Introduction

imagesCANRN13KYou’ve probably seen the option to install Full-Text Search during a SQL Server installation without really understanding what it is and how it can be used. As with other database systems SQL Server has a full spectrum of features that typically reaches far beyond what is needed in any one software development project. I look at Full-Text Search Services as one of those step child type features I never felt was worth spending time on since it seemed so trivial at first glance. I couldn’t ever really recall a time when I had a problem searching text per say. If you are like me you probably thought about why would you need that feature for a second and then went on your merry way. Honestly I didn’t really know what the full-text search feature was in the scheme of things and never really had a situation where I felt like it was something I really needed.
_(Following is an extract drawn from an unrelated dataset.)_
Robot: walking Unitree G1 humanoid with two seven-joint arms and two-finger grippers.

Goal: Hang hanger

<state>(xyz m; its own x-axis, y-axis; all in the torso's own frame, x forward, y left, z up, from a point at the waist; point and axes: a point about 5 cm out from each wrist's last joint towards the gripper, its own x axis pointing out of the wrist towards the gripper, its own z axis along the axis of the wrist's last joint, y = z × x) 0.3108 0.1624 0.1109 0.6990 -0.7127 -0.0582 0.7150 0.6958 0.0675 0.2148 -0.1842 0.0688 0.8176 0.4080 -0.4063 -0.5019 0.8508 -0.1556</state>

Recently this feature became a topic of interest to me for a project I was working on for a client who wanted to create an intermediate interface for creating new CRM accounts. They didn’t want CRM to be just another system of independently created and maintained account information which would only add to their existing problem. The solution was to create a system that managed and linked duplicate customer account information together from various systems. The premise behind this system was to allow a user to look for an existing company record before creating a new CRM account. Instead of displaying the standard CRM new account form, the intermediate interface would be shown allowing the user to search for an existing company. If that company already existing in the CRM system they would simply be redirected to that record else the user could elect to create a new record either based on an existing record or from scratch. While it is true that the company information itself would effectively be duplicated in CRM for a new record, it would automatically be linked to existing company records in other systems while also reducing the amount of keying required to add the account information to CRM. In addition to the internal account information being this system they also added public databases of company information from other sources such as the Dun & Bradstreet database. By including public sources of company information the user could search for a company that may not be found in their existing systems but still allowing the user to create a new CRM account without having to rekey all that data in manually.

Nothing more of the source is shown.